Antananarivo, 15 Mai, 13h45 – L’Assemblée nationale se met à l’heure des explications. « C’est l’attente des observations du gouvernement qui a suspendu l’examen de la proposition de loi » sur l’interruption thérapeutique de la grossesse (ITG), peut-on lire sur la page Facebook de l’institution. Celle-ci indique rapporter les propos du député Masy Goulamaly, initiatrice du texte, alors que des militants pro-ITG ont manifesté à Tsimbazaza vendredi.
« Quand le Parlement soumet une proposition de loi, le gouvernement doit effectuer des observations », rappelle la note de l’Assemblée nationale. Or, ajoute-t-elle, « ces observations ne sont toujours pas arrivées jusqu’à maintenant ». Elle souligne les dispositions constitutionnelles qui indiquent que « si le gouvernement ne donne pas ses observations dans les 30 jours, l’Assemblée nationale peut avancer dans l’examen de la proposition de loi ».
Tsimbazaza ne précise pas si elle va s’engager sur cette voie. « Mais nous devons le faire et l’inscrire à l’ordre du jour de l’Assemblée nationale », lance Masy Goulamaly. « Cette proposition vise à protéger les médecins qui doivent intervenir face à des grossesses à risques et à donner le choix aux femmes victimes de viols, notamment incestueux », soulève-t-elle.
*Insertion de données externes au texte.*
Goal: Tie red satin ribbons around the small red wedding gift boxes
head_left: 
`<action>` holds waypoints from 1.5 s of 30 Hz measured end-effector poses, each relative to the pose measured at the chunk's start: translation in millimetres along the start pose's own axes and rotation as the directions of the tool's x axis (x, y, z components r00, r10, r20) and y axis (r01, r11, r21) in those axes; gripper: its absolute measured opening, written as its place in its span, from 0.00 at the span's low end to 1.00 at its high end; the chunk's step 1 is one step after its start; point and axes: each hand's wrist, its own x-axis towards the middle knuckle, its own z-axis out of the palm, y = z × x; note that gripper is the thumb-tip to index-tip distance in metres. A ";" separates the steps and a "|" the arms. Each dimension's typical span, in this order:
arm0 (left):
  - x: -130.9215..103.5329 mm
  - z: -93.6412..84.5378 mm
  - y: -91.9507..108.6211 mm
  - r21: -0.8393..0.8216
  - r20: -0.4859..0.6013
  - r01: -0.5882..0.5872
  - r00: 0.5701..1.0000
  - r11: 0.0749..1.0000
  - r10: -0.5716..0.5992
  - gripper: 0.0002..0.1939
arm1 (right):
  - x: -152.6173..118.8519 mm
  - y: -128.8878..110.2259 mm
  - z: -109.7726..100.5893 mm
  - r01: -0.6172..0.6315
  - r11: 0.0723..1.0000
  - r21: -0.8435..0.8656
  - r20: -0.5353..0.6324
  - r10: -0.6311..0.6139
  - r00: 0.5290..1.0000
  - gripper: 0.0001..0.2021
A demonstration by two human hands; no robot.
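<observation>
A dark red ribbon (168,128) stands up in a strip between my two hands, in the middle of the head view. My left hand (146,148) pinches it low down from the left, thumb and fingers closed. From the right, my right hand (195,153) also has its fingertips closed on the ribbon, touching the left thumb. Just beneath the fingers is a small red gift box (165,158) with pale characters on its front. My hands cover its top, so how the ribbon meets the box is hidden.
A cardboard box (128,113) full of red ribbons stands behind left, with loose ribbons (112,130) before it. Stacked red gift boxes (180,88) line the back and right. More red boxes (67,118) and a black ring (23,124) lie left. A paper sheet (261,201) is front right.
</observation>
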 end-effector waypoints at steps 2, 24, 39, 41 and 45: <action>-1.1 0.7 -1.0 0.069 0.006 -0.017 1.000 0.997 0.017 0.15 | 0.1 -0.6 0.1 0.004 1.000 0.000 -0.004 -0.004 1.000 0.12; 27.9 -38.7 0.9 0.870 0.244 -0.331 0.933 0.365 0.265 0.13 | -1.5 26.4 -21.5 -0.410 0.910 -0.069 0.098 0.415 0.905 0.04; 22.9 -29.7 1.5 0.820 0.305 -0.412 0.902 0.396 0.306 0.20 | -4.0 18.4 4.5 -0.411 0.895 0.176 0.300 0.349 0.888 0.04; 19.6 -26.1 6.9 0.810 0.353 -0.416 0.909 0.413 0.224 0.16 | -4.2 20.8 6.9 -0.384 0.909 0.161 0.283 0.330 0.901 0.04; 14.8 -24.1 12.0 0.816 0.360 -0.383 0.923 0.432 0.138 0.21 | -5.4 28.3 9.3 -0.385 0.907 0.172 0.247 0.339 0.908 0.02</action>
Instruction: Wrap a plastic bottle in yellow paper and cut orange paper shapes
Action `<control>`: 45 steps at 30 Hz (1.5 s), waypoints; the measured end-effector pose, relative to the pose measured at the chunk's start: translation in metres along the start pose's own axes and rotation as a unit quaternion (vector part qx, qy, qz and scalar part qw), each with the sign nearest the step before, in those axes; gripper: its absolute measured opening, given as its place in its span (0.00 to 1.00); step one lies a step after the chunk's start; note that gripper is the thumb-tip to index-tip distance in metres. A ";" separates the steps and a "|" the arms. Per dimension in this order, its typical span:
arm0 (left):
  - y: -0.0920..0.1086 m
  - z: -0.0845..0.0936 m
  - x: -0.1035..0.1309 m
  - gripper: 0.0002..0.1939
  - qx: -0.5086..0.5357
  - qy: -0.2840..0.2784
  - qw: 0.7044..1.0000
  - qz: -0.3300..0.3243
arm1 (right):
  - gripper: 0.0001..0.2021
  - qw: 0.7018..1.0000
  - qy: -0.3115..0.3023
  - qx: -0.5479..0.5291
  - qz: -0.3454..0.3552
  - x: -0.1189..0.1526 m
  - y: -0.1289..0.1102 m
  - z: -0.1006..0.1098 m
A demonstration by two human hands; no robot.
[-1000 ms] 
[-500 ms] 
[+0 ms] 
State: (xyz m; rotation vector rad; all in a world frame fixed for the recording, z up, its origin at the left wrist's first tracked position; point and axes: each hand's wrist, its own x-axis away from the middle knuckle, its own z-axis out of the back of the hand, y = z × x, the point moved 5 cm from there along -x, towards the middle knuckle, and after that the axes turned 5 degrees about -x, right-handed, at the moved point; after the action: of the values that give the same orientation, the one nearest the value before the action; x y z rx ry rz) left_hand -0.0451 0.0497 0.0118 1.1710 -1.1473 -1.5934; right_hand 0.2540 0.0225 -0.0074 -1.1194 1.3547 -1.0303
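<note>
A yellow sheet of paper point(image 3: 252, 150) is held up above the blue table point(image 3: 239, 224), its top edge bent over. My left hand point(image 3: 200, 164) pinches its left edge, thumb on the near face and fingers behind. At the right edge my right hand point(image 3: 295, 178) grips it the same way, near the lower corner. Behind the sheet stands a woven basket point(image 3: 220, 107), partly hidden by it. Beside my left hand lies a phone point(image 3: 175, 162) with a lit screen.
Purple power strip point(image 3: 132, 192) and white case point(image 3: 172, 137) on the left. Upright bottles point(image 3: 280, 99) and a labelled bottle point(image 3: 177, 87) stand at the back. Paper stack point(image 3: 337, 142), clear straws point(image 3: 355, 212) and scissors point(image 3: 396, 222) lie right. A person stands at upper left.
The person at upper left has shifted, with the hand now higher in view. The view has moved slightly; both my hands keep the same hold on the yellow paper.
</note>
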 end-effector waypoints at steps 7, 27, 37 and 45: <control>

Vendredi, des manifestants pro-ITG, notamment les membres du Comité de suivi de la proposition sur l’ITG, sont venus à Tsimbazaza pour réclamer le retour de la proposition de loi à l’ordre du jour de l’Assemblée nationale. C’était également pour les militants de revenir sur les raisons qui les poussent faire adopter le texte.
Déposée en Octobre 2021 à Tsimbazaza, la proposition de loi avait été publiée sur le site de l’Assemblée nationale avant d’en être retirée. Depuis et jusqu’à vendredi, aucune information officielle n’avait été donnée sur la suite donnée au texte.